__Work instruction__. In the listing, find every line that has the string "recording" and copy it.

__Data__.
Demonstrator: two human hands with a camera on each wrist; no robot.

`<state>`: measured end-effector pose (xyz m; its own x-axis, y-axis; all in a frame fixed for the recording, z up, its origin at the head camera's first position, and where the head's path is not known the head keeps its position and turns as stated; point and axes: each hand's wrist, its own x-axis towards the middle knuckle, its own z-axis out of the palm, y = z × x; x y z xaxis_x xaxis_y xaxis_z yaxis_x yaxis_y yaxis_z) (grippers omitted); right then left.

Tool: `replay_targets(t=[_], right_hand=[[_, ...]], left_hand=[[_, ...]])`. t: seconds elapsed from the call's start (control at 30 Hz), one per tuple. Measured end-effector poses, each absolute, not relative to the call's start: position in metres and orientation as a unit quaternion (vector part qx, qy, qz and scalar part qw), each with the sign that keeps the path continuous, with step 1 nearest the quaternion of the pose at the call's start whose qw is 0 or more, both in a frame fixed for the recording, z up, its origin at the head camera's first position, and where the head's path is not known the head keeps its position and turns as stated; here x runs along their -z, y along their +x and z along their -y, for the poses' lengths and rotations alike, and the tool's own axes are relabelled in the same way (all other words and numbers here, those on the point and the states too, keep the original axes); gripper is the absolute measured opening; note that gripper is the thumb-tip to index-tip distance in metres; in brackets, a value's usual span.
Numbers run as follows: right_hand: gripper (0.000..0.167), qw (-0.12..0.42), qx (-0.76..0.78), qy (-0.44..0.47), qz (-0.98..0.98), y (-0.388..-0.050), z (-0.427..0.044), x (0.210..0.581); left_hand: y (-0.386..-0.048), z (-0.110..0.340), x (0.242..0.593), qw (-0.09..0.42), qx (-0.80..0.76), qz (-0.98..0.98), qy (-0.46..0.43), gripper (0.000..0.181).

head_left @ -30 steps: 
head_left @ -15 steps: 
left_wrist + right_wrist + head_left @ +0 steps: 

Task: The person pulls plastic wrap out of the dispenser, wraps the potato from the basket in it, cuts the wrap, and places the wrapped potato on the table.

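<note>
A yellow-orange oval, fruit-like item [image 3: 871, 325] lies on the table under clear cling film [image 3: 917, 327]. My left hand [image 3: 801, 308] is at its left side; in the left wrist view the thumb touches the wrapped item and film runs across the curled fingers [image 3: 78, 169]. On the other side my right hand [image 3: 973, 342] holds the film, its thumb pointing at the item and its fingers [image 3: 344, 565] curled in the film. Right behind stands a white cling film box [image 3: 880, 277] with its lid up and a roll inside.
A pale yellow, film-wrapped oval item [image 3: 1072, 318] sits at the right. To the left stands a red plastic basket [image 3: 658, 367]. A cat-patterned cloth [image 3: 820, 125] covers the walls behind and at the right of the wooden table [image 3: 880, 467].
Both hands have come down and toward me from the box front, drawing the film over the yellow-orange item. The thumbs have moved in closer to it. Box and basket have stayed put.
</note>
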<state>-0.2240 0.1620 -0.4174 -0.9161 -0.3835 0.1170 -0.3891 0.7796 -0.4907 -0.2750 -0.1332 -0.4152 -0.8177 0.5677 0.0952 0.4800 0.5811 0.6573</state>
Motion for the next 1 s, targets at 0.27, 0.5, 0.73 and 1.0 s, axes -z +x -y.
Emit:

__Solution__.
`<state>`: measured end-effector pose (xyz m; its own x-axis, y-axis; all in a frame fixed for the recording, z up, its origin at the head camera's first position, and where the head's path is not known the head keeps its position and turns as stated; point and axes: each hand's wrist, its own x-axis towards the middle knuckle, its own z-axis out of the palm, y = z × x; x y z xaxis_x xaxis_y xaxis_z yaxis_x yaxis_y yaxis_z) (grippers omitted); right then left.
Tool: `replay_targets(t=[_], right_hand=[[_, ...]], left_hand=[[_, ...]])`. t: seconds elapsed from the call's start (control at 30 Hz), one per tuple. Measured end-effector poses, each absolute, not relative to the call's start: position in metres and orientation as a unit quaternion (vector part qx, qy, qz and scalar part qw), each with the sign that keeps the path continuous, with step 1 nearest the quaternion of the pose at the call's start whose qw is 0 or more, both in a frame fixed for the recording, z up, its origin at the head camera's first position, and where the head's path is not known the head keeps its position and turns as stated; here x runs along their -z, y along their +x and z along their -y, for the poses' lengths and rotations alike, and the tool's own axes are relabelled in the same way (all other words and numbers here, those on the point and the states too, keep the original axes); gripper is the absolute measured opening; note that gripper is the thumb-tip to index-tip distance in metres; in brackets, a value's usual span.

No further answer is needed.